[Collected data]
------------------------------------------------------------
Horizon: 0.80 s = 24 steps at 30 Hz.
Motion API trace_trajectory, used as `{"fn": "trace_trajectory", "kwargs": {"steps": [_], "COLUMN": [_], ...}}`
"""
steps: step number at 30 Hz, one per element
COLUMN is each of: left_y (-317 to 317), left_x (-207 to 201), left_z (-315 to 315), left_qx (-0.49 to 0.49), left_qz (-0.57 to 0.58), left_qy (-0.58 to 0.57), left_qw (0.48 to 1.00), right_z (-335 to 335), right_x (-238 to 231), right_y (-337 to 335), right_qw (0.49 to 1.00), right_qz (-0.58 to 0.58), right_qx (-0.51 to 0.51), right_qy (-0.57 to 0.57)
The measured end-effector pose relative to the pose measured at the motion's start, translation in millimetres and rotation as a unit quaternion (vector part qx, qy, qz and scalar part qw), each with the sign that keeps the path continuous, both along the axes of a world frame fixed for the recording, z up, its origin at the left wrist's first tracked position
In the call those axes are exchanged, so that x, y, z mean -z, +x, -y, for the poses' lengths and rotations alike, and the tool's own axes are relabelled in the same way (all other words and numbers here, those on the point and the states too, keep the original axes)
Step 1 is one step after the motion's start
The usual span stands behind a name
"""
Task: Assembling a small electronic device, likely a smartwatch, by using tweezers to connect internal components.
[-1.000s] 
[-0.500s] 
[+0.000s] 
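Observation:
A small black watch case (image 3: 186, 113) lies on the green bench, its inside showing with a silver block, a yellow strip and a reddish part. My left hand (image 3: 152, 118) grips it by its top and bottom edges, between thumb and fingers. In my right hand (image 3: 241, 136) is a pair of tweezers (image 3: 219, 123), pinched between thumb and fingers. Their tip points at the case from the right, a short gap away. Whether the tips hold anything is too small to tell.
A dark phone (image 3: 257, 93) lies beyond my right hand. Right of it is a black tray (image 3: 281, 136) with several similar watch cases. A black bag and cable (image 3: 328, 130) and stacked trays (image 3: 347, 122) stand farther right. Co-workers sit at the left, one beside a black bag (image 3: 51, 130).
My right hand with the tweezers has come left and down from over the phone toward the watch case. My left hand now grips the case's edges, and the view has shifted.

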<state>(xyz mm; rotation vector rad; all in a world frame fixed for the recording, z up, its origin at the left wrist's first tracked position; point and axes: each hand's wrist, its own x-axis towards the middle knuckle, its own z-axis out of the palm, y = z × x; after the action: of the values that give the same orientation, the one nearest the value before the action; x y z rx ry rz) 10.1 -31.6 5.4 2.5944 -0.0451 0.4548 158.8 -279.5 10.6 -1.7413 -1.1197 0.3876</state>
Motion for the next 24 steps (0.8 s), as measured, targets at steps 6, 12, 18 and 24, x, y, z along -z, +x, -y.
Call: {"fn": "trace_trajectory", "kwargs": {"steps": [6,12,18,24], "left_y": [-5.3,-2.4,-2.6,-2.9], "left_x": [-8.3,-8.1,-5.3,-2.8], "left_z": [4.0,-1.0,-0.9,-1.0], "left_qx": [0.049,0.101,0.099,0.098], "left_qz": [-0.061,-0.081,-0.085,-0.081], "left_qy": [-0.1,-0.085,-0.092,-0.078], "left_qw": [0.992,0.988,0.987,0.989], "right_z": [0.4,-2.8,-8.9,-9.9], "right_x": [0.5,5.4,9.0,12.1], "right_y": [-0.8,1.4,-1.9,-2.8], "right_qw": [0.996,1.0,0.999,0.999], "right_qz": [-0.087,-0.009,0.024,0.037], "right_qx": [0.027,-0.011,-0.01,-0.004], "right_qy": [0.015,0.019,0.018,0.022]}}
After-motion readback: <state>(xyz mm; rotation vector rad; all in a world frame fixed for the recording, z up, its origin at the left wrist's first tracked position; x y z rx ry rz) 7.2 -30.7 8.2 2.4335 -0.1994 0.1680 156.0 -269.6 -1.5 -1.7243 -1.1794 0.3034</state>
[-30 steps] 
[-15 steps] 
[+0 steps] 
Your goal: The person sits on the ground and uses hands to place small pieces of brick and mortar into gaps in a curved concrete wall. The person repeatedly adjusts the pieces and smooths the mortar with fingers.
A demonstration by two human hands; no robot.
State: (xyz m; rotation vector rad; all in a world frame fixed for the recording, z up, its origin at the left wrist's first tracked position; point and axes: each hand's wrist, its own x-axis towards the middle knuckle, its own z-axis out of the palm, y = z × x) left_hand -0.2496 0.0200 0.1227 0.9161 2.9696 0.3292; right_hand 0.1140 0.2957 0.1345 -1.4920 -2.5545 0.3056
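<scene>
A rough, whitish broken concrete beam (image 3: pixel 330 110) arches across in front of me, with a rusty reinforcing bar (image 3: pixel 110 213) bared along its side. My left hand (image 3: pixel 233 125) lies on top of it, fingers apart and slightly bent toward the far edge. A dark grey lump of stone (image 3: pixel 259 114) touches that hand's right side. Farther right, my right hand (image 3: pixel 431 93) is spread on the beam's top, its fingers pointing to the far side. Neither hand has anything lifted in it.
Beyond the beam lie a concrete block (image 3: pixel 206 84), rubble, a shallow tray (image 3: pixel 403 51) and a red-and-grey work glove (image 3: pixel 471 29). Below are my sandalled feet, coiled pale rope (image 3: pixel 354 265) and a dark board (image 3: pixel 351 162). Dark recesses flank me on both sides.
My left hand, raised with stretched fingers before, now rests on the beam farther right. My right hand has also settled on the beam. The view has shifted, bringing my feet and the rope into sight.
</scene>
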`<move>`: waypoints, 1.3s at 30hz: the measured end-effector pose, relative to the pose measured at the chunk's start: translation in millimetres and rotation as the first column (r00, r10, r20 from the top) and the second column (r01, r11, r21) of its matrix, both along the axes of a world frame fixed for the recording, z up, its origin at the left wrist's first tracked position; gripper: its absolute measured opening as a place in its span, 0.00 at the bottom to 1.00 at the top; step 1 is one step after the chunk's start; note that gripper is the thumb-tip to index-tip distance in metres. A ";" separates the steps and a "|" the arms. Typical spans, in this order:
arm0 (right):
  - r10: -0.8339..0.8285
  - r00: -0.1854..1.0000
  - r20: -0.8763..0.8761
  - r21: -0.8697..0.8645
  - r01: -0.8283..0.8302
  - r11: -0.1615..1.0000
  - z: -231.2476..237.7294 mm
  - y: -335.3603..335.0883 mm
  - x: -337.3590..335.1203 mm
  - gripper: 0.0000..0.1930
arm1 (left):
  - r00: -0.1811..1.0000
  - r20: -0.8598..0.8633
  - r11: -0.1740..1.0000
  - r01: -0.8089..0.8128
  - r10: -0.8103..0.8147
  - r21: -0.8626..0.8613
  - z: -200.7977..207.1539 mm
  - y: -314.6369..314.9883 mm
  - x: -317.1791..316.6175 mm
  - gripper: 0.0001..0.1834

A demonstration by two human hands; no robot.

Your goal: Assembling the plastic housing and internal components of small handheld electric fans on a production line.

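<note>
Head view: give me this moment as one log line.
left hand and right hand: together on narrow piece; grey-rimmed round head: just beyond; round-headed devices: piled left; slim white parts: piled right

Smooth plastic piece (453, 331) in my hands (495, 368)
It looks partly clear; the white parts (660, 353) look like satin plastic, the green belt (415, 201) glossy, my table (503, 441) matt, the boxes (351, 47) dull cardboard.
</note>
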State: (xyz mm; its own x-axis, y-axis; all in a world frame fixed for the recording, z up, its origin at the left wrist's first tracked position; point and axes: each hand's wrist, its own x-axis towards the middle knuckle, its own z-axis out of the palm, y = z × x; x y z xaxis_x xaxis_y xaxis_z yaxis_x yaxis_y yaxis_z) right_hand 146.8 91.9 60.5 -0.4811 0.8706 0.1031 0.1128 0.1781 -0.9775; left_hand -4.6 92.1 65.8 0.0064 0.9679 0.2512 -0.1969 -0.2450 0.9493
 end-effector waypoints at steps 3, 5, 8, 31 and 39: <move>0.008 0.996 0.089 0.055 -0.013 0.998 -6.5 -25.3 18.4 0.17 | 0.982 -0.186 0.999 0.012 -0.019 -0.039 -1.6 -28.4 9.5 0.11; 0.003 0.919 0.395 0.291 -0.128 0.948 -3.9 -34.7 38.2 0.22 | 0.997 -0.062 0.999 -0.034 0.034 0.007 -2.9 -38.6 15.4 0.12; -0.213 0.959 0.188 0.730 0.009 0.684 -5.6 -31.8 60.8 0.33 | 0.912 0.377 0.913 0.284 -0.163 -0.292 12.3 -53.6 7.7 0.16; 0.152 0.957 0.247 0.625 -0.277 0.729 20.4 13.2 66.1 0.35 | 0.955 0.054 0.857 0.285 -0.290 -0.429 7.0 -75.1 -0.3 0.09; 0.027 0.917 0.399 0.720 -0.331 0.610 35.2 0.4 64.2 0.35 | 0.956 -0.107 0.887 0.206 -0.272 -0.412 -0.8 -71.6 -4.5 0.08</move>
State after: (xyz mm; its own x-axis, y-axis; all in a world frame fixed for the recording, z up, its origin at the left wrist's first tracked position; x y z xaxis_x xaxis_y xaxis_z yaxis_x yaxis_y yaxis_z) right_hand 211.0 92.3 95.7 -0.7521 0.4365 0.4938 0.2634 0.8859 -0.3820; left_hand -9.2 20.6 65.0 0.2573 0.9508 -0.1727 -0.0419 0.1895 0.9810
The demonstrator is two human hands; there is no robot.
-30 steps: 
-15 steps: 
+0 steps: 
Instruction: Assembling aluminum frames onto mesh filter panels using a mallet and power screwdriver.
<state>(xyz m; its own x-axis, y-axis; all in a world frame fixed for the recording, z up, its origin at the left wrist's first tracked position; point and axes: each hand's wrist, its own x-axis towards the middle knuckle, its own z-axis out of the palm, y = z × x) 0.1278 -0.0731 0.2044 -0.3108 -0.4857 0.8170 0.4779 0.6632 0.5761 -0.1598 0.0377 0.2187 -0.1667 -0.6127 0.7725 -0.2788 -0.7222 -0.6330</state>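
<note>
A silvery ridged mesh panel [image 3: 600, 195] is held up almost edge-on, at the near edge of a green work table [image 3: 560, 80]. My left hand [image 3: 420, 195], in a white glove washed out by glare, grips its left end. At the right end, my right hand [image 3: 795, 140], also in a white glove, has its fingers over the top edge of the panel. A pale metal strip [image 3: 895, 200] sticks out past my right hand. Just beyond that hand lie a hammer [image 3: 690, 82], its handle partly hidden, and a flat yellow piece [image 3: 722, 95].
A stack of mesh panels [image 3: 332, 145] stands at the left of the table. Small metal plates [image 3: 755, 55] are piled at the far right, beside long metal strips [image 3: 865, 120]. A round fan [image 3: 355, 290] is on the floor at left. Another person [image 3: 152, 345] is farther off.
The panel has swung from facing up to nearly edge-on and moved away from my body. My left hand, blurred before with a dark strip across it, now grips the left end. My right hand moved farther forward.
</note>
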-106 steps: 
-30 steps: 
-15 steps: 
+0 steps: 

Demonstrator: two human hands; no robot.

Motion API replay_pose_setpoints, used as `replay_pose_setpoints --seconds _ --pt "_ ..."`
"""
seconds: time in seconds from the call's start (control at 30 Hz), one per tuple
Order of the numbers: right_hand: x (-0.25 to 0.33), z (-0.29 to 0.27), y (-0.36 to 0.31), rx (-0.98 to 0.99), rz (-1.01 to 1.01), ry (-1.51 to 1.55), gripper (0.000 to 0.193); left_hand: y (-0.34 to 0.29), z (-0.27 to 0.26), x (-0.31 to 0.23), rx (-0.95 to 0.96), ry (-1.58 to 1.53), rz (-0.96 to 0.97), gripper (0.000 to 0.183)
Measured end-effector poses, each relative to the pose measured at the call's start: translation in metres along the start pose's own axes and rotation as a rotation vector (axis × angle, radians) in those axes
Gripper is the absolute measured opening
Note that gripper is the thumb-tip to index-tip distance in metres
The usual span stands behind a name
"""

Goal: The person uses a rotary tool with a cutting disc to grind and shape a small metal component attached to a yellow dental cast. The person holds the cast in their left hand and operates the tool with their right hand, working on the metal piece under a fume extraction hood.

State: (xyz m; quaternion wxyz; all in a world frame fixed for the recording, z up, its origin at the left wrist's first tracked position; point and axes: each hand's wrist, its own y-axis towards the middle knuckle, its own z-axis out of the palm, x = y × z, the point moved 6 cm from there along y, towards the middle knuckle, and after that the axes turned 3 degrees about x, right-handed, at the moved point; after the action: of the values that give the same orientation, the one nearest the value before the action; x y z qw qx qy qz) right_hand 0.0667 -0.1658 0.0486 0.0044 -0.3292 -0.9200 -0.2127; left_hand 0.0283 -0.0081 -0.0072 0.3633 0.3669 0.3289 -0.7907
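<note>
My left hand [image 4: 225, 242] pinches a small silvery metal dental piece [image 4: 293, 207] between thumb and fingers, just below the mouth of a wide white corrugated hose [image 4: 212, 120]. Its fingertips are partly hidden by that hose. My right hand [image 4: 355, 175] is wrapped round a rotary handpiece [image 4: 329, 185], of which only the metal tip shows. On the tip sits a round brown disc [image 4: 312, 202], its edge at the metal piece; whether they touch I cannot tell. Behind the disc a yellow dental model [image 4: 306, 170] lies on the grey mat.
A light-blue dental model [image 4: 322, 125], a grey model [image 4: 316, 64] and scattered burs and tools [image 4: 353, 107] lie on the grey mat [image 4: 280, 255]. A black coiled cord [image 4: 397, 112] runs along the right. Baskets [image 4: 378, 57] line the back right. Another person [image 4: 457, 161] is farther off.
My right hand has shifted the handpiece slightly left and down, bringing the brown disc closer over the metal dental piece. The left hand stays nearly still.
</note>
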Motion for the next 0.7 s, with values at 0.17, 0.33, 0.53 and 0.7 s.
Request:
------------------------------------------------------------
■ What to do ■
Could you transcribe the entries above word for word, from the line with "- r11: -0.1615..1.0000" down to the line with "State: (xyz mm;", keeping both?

■ Task output ■
  - r11: -0.1615..1.0000
  - z: -231.2476..237.7294 mm
  - y: -335.3603..335.0883 mm
  - x: -337.3590..335.1203 mm
  - gripper: 0.0000..0.1930
arm1 (left):
  - r00: -0.1811..1.0000
  - r20: -0.8598..0.8633
  - r11: -0.1740..1.0000
  - r01: -0.8089..0.8128
  - r10: -0.8103..0.8147
  - r21: -0.8626..0.8613
  - z: -200.7977..207.1539 mm
  - y: -314.6369..314.9883 mm
  - x: -317.1791..316.6175 mm
  - gripper: 0.0001..0.1834

A demonstration by two human hands; no robot.

Your goal: Assembling the plastic housing and internal components of small handheld electric fans on a production line.

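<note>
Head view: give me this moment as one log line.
left hand and right hand: together on narrow piece; grey-rimmed round head: just beyond; round-headed devices: piled left; slim white parts: piled right

Smooth plastic piece (453, 331) in my hands (495, 368)
It looks partly clear; the white parts (660, 353) look like satin plastic, the green belt (415, 201) glossy, my table (503, 441) matt, the boxes (351, 47) dull cardboard.
</note>
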State: (xyz mm; its own x-axis, y-axis; all in a world frame fixed for the recording, z up, its origin at the left wrist's first tracked position; point and axes: each hand's wrist, its own x-axis towards the middle knuckle, its own z-axis out of the palm, y = z × x; x y z xaxis_x xaxis_y xaxis_z yaxis_x yaxis_y yaxis_z) right_hand 146.8 91.9 60.5 -0.4811 0.8706 0.1031 0.1128 0.1781 -0.9775; left_hand -4.6 92.1 65.8 0.0064 0.9679 0.2512 -0.1969 -0.2450 0.9493

The exercise requires no further answer.